What the task asks.
Please print, exactly as written, the line containing "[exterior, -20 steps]" and each line after it through the end of the material; pictures stay out.

======

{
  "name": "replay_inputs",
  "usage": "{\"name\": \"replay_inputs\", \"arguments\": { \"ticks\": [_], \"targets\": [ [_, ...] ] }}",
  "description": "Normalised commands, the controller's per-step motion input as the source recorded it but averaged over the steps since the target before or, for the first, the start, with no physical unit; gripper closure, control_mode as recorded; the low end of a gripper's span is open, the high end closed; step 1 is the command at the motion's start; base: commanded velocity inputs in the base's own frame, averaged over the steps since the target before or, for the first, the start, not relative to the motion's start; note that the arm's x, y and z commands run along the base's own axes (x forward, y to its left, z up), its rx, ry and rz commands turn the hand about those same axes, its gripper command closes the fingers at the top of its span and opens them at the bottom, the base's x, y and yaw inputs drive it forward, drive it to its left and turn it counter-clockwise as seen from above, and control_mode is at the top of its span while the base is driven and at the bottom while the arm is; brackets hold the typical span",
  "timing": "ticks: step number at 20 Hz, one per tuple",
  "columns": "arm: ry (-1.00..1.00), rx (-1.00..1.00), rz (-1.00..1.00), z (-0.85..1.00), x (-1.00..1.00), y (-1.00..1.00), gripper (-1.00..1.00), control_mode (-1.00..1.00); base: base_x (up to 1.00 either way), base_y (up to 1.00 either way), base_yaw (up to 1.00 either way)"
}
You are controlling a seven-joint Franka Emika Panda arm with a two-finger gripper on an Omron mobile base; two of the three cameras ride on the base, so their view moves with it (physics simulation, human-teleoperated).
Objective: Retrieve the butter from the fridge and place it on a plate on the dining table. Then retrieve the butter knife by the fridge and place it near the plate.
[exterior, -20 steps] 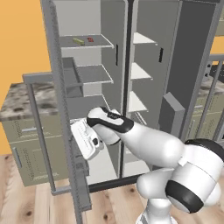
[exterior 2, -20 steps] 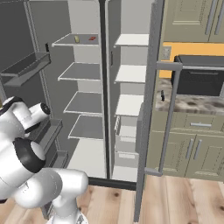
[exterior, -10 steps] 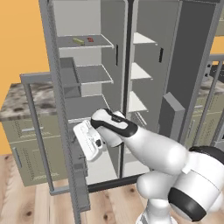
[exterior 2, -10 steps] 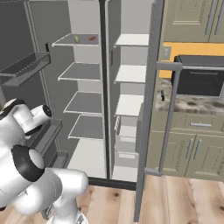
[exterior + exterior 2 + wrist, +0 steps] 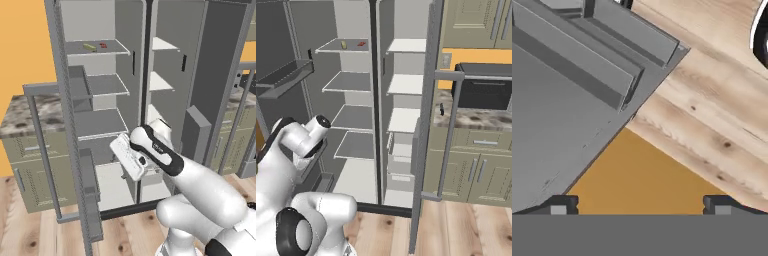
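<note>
The white arm's two-finger gripper, fingers spread and empty, has swung lower beside the tall dark grey fridge, while the small pale yellow butter stick waits at eleven o'clock on the top shelf.

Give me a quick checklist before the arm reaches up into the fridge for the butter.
1. Fridge doors open: ok, both swung wide.
2. Butter located: ok, on the top left shelf beside a small red item.
3. Gripper open: ok, fingertips wide apart.
4. Gripper empty: ok, nothing between the fingertips.
5. Gripper aimed at butter: not ok, it faces the left door and floor.
6. Butter's exact orientation: cannot tell, too small.
</note>
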Motion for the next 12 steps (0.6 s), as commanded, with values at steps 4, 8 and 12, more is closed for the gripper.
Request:
{"name": "replay_inputs", "arguments": {
  "ticks": [4, 8, 12],
  "targets": [
    [-0.34, -0.45, 0.44, 0.11, 0.03, -0.96, -1.00, -1.00, 0.00, 0.00, 0.00],
    [-0.24, -0.48, 0.63, 0.17, -0.09, -0.27, -1.00, -1.00, 0.00, 0.00, 0.00],
    [-0.11, -0.43, 0.63, 0.00, -0.06, -0.19, -1.00, -1.00, 0.00, 0.00, 0.00]
  ]
}}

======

Task solution.
[exterior, -20 steps] 
[exterior 2, -20 steps] 
[exterior, -10 steps] 
[exterior 2, -10 steps] 
[exterior + exterior 2 + wrist, +0 steps] 
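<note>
The white arm's two-finger gripper, fingers spread and empty, has swung lower beside the tall dark grey fridge, while the small pale yellow butter stick waits at eleven o'clock on the top shelf.

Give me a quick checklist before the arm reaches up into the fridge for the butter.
1. Fridge doors open: ok, both swung wide.
2. Butter located: ok, on the top left shelf beside a small red item.
3. Gripper open: ok, fingertips wide apart.
4. Gripper empty: ok, nothing between the fingertips.
5. Gripper aimed at butter: not ok, it faces the left door and floor.
6. Butter's exact orientation: cannot tell, too small.
</note>
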Motion for the next 12 steps (0.6 s), as commanded, with values at steps 4, 8 and 12, more is closed for the gripper.
Request:
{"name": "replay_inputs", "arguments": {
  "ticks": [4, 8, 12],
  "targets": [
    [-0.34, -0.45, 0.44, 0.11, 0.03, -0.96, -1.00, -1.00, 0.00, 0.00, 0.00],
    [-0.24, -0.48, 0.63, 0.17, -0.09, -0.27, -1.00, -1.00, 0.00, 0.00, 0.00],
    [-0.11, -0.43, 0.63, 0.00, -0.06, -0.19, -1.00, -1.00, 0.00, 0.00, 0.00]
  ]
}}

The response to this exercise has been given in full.